(STUDY MATERIAL Opens)
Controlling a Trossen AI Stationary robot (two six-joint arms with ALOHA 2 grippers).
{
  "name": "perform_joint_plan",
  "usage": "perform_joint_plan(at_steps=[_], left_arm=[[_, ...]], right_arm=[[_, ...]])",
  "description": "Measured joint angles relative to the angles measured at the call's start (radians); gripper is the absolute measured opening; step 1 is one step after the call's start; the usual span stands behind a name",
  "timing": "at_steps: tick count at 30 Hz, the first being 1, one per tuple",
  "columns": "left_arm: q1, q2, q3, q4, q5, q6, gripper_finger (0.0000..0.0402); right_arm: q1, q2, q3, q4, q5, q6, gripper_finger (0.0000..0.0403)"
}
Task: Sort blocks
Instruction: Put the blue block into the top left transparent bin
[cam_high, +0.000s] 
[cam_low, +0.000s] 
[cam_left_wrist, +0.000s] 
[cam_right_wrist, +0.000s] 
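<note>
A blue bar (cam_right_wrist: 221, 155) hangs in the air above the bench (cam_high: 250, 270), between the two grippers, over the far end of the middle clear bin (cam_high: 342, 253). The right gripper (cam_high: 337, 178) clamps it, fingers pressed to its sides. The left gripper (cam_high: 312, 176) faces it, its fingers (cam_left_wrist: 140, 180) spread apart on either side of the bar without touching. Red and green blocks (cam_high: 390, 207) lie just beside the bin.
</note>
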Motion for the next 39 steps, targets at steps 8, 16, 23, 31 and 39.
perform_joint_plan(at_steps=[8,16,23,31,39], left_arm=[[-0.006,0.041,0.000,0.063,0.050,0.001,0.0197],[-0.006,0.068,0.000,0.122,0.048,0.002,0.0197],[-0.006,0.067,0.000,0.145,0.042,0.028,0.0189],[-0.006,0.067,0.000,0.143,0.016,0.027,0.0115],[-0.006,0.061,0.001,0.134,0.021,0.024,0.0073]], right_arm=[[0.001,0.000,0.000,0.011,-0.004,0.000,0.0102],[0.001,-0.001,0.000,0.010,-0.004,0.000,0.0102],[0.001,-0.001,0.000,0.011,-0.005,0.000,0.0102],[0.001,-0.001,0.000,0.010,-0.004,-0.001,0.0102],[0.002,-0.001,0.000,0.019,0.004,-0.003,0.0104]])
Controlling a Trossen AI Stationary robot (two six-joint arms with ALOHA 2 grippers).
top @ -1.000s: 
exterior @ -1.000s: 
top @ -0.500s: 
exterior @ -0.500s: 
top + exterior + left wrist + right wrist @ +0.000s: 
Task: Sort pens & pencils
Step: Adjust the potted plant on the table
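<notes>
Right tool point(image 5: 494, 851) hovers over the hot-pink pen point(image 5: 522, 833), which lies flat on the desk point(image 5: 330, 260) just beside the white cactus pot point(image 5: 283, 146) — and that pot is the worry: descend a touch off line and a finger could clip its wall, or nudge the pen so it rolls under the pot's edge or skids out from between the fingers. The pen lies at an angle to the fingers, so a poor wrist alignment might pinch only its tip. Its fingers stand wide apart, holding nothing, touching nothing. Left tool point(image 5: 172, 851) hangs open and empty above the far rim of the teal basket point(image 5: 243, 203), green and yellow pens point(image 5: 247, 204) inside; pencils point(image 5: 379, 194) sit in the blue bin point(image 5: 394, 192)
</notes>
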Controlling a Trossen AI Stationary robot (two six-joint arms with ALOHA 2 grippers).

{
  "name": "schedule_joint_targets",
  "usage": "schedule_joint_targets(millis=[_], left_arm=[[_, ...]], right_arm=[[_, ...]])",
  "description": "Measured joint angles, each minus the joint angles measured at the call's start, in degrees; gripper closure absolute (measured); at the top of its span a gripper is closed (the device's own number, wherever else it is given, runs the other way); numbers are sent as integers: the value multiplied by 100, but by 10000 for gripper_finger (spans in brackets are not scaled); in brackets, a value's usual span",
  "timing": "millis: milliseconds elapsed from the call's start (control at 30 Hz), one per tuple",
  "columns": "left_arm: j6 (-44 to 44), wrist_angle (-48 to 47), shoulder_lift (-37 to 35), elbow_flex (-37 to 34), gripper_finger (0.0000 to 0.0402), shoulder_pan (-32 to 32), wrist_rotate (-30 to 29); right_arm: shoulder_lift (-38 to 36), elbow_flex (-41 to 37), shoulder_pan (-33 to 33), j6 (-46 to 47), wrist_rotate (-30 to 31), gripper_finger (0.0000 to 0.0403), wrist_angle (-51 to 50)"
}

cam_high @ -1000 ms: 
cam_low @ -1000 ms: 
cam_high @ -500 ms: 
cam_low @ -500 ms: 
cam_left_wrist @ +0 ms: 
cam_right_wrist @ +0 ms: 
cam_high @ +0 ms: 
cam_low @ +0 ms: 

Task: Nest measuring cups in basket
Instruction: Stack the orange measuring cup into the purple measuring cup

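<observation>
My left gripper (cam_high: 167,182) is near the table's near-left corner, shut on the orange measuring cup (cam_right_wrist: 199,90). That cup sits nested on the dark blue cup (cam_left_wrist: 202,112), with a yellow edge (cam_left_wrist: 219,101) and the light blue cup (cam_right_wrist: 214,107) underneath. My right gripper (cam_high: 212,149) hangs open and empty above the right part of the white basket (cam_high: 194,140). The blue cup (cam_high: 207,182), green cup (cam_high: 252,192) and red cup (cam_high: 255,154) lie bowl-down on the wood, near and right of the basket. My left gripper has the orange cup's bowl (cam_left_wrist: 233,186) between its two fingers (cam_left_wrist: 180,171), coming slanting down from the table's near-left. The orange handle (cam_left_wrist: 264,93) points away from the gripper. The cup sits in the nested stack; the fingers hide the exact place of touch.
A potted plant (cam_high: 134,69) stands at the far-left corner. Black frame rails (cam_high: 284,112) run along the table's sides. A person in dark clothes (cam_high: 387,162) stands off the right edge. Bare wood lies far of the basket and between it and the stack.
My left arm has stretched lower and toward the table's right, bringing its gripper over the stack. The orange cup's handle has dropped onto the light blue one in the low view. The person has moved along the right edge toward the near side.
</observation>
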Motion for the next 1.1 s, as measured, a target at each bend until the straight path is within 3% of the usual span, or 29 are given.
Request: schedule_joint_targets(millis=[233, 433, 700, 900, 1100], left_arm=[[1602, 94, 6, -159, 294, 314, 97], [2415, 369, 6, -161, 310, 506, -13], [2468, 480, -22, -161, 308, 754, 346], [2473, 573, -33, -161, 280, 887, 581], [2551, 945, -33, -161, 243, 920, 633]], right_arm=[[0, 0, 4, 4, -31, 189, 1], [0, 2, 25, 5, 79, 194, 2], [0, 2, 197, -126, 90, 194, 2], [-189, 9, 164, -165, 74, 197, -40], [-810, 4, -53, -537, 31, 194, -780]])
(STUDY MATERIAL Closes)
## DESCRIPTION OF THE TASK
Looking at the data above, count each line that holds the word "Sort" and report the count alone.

## WRITTEN RESPONSE
2